What to work on:
Print this span of the material below exactly: the line with "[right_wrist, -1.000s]", the line with "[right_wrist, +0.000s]", and every line between them, but nothing else.

*** Opening Data below ***

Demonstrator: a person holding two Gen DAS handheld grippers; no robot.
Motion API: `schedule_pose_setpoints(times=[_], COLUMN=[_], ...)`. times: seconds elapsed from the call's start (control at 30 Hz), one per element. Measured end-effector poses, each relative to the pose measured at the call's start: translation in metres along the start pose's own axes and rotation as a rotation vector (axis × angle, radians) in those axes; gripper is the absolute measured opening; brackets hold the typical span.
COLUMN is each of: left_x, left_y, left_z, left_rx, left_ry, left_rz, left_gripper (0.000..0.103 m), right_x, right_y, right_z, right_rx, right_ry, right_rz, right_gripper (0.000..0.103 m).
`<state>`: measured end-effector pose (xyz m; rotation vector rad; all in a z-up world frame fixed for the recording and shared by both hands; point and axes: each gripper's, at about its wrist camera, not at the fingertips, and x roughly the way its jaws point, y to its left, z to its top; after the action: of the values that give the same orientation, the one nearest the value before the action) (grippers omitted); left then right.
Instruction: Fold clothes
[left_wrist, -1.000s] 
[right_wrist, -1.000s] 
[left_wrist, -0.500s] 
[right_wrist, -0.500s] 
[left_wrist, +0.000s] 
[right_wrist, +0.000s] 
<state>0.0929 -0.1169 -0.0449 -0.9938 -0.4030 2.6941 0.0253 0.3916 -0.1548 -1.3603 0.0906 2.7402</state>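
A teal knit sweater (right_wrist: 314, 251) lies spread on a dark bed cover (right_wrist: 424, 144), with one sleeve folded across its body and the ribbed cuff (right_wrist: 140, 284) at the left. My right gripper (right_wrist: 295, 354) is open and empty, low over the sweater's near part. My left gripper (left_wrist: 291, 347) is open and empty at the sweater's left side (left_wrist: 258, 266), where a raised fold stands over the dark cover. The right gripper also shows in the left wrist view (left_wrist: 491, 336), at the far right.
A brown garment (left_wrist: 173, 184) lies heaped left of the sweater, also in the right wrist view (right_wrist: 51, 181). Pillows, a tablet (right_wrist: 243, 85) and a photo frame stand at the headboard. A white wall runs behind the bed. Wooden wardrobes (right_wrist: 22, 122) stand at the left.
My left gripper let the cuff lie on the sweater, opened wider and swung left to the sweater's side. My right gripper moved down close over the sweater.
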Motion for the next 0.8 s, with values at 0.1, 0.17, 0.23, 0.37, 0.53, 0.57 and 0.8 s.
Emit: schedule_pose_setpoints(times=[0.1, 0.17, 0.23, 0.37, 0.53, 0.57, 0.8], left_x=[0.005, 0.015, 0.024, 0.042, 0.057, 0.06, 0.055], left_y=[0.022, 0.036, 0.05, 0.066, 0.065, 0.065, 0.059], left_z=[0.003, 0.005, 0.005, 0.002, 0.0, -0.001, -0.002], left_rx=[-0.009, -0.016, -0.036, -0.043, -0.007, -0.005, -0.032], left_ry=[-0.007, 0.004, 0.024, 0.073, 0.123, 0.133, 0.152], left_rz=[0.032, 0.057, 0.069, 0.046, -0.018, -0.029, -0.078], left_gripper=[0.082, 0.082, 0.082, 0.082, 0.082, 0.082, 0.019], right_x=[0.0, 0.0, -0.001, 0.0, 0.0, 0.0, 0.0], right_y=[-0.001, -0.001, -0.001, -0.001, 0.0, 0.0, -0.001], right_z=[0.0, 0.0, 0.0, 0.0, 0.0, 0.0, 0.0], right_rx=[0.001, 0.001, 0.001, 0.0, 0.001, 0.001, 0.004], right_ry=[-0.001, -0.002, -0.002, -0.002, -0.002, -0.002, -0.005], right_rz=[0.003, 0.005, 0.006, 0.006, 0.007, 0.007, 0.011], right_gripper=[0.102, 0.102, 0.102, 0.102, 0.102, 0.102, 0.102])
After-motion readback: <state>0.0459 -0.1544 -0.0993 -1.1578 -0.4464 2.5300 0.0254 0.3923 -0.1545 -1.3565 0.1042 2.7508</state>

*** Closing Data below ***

Written solution:
[right_wrist, -1.000s] 
[left_wrist, -0.500s] 
[right_wrist, -0.500s] 
[left_wrist, +0.000s] 
[right_wrist, +0.000s] 

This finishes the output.